The particular problem I am thinking of derives from the fact that C
extension modules are only loaded once per process. Thus, where there
are multiple Python sub interpreters they all use the same version of
the internal C extension module within psycopg2. This is a problem for
two reasons.
The first problem is that different sub interpreters cannot use
different versions of a C extension module. If they do use different
versions then the version loaded first will take precedence. When a
second version is then loaded from another sub interpreter, the C
extension module already loaded is used instead, and the Python
wrappers for the alternate version may not work with that first C
extension module.
The second problem is if the C extension module hasn't been written so
that it will work if used from multiple sub interpreters at the same
time.
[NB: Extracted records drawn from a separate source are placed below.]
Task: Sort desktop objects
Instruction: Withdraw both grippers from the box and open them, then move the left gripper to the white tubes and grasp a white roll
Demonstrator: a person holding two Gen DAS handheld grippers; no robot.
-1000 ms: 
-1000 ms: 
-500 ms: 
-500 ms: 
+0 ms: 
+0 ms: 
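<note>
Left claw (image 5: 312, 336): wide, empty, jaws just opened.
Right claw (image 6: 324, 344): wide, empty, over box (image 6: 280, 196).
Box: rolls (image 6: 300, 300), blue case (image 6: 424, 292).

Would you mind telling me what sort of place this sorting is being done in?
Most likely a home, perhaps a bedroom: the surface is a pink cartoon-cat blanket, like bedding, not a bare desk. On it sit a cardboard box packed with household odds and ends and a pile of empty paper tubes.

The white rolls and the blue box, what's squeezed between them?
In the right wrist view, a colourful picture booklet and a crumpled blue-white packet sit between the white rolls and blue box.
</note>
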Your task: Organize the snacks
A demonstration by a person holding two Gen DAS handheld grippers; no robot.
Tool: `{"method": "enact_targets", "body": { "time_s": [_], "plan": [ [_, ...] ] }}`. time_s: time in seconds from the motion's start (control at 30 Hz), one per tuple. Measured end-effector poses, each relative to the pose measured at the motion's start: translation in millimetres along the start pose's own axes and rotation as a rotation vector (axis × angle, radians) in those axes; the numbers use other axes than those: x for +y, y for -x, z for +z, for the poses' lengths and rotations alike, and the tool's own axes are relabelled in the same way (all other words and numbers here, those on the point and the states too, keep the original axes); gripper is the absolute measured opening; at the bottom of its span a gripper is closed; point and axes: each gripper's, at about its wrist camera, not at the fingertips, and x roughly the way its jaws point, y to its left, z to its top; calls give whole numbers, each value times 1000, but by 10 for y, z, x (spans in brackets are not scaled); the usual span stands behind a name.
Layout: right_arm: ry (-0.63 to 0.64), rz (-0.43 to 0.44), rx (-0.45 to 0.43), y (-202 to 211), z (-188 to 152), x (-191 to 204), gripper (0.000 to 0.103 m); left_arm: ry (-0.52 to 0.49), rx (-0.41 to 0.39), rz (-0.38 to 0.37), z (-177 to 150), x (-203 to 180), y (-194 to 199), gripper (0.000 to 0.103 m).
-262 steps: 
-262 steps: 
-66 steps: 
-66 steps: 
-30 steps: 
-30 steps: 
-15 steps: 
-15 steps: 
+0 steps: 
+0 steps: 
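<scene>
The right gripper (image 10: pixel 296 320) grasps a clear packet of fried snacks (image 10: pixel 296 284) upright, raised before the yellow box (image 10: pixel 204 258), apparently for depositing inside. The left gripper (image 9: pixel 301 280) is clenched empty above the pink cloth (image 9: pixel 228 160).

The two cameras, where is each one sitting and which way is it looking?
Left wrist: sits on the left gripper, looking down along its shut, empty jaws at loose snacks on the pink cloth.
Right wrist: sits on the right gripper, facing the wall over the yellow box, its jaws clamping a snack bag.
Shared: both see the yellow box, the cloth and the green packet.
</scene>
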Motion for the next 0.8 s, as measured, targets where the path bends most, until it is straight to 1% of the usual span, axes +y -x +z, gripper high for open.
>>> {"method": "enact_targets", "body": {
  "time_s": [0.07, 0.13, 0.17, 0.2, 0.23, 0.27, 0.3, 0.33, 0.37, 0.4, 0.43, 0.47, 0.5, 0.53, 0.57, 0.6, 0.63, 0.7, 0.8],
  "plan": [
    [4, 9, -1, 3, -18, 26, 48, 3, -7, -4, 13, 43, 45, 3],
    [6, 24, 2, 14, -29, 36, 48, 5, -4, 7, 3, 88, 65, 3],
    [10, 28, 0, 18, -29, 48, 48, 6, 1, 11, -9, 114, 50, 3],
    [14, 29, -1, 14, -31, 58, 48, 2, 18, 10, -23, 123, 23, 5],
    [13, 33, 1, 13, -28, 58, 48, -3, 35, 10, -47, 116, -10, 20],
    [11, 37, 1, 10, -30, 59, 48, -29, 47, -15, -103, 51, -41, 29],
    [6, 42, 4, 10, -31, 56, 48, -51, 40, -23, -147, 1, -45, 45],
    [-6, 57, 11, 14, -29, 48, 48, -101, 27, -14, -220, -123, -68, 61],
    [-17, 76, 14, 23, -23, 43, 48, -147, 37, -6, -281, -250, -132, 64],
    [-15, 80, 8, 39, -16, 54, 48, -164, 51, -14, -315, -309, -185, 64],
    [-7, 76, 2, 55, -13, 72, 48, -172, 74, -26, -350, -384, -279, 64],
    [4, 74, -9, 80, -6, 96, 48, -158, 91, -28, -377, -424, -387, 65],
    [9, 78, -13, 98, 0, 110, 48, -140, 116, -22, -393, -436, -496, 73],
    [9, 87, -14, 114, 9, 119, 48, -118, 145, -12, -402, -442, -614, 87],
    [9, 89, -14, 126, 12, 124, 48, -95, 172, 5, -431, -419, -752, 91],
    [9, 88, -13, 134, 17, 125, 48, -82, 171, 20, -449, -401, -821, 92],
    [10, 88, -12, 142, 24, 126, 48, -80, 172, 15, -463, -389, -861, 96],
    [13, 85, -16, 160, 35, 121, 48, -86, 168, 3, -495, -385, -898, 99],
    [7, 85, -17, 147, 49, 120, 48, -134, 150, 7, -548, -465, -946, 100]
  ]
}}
The sort of issues that can arise here is if the C extension
module caches Python objects injected into the C extension module from
one sub interpreter, and the C extension module tries to reuse that
cached Python object in executing code for a different sub
interpreter.
In this problem of caching, imagine that the Decimal class type is
being cached from one sub interpreter, but is then being used in
checks across multiple sub interpreters. As you might be able to see
that would then cause isinstance checks to fail if the cached Decimal
class type is used in calls from sub interpreters other than which the
Decimal class type originated.
If you can post your two VirtualHost definitions I could give a more
accurate example, but what I suggest you do is use the daemon mode of
mod_wsgi to delegate the running of your demo site WSGI application to
a dedicated daemon sub process, thus ensuring it isn't running in the
same process as your main site. That should ensure there is no
possibility for conflict. Thus:
<VirtualHost *:80>
ServerName demo.micropledge.com
CustomLog logs/demo.micropledge.com-errors_log common
WSGIDaemonProcess demo.micropledge.com threads=15
WSGIProcessGroup demo.micropledge.com
WSGIScriptAlias / /some/path/demo.wsgi
...
</VirtualHost>
<VirtualHost *:80>
ServerName micropledge.com
ServerAlias www.micropledge.com
WSGIScriptAlias / /some/path/production.wsgi
...
</VirtualHost>
The CustomLog directive will ensure that all mod_wsgi messages related
to the demo site WSGI application go into its own log file.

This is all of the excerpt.